Addressing a watchdog committee roads boss Phil Stonehewer said “there has not been a worsening of the road safety record” where the first 300 lights went off in 2007.

There had been night time injury crashes at four of seven sites during the following 14 months at sections of the A4128 Hughenden Road, A413 and A40.

A further 1,300 lights were turned off last year – also on major connecting roads – and this saw night injury collisions at three of 39 sites in the following two to six months, he said.

Mr Stonehewer said while it was too early to drawn firm conclusions these results were “encouraging”.

And he said £600,000 worth of road safety features such as bollards could be “helping to reduce collisions during the day as well”.

He revealed Thames Valley Police opposed the move when first mooted – but were now supportive.

“The police said, don’t do it. Now they are saying it’s fine.”

And he told members of the council’s overview and scrutiny committee for community and environmental services: “In some areas people are driving more carefully, which is probably not a bad thing.”

Yet committee member David Meacock questioned why a speed camera was on an affected area of the A40, by Wapseys Wood, if the road was safe.

Mr Stonehewer said the road was safe. “The only way I can really answer that is through the facts and the data,” he said.

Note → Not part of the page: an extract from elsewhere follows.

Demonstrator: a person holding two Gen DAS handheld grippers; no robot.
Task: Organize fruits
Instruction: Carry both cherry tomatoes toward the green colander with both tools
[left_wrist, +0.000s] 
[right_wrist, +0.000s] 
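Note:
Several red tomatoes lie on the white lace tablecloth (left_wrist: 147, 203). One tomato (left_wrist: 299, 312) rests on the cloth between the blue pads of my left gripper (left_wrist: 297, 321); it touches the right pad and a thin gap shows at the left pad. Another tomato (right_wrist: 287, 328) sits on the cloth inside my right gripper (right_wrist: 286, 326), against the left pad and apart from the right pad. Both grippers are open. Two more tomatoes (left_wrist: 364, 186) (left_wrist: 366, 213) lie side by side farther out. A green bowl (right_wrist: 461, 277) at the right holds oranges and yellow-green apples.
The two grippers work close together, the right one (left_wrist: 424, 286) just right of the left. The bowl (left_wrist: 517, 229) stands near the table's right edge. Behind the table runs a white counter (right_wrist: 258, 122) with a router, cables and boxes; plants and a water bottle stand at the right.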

But Councillor Patricia Lindsley, member for Chesham East, said she knew of people who were “not going out after dark because the lights are switched off”.

She said: “There is such a fear of crime.”

Mr Stonehewer, group manager for strategic maintenance and casualty reduction, said he accepted her point.

But he said: “All I can reassure you is we do meet regularly every three months with the police.”

And he was backed by Councillor Alan Hill, who said: “Personally I think the fear of crime would reduce without street lighting.

”People would be more aware of what is happening. Now they don’t seem to bother, they stroll across here and everywhere.”

Councillor Bill Lidgate said: “I 100 per cent support the switch off of the lights, I was thrilled to see it.”

Referring to complaints from residents in Denham he said: “There are no incidents, nothing actually happening that can be attributed to street lights.”

The meeting was told some parish councils had asked to take responsibility for street lights that had been turned off, to turn them on again.

Yet Mr Stonehewer said this would “affect the integrity of the trial and undermine the reasons why the trial was promoted in the first place”, to save cash and cut emissions.

And he said switching off lights in residential streets was “on the table” although there were no detailed plans.

The trial is expected to save £100,000 a year for the council, which has warned energy costs have gone up by more than 100 per cent.

After three years lights could be taken out altogether.